The listkey_count and listkey_start arguments can be used for pagination. Each searchtype has its own options that can be specified as keyword arguments. For example, similarity searches have a Threshold, and super/substructure searches have MatchIsotopes. A full list of options is available in the PUG REST Specification.

Note: These types of search are slow.

Getting a full results list for common compound names

For some very common names, PubChem maintains a filtered whitelist of human-chosen CIDs with the intention of reducing confusion about which is the ‘right’ result. In the past, a search for Glucose would return four different results, each with different stereochemistry information.
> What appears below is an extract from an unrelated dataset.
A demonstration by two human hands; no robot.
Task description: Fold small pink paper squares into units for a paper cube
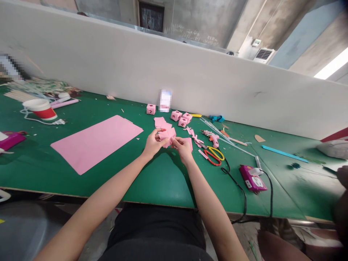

But now, a single result is returned, which has been chosen as ‘correct’ by the PubChem team.

Unfortunately it isn’t directly possible to return to the previous behaviour, but there is a straightforward workaround: Search for Substances with that name (which are completely unfiltered) and then get the compounds that are derived from those substances.

There area a few different ways you can do this using PubChemPy, but the easiest is probably using the get_cids function:

>>> pcp.get_cids('2-nonenal', 'name', 'substance', list_return='flat')
[17166, 5283335, 5354833]

This searches the substance database for ‘2-nonenal’, and gets the CID for the compound associated with each substance. By default, this returns a mapping between each SID and CID, but the list_return='flat' parameter flattens this into just a single list of unique CIDs.

You can then use Compound.from_cid to get the full Compound record, equivalent to what is returned by get_compounds:

>>> cids = pcp.get_cids('2-nonenal', 'name', 'substance', list_return='flat')
>>> [pcp.Compound.from_cid(cid) for cid in cids]
[Compound(17166), Compound(5283335), Compound(5354833)]

Compound

The get_compounds() function returns a list of Compound objects. You can also instantiate a Compound object directly if you know its CID:

c = pcp.Compound.from_cid(6819)

Dictionary representation

Each Compound has a record property, which is a dictionary that contains the all the information about the compound, produced exactly from the JSON response from the PubChem API. All other properties are derived from this record.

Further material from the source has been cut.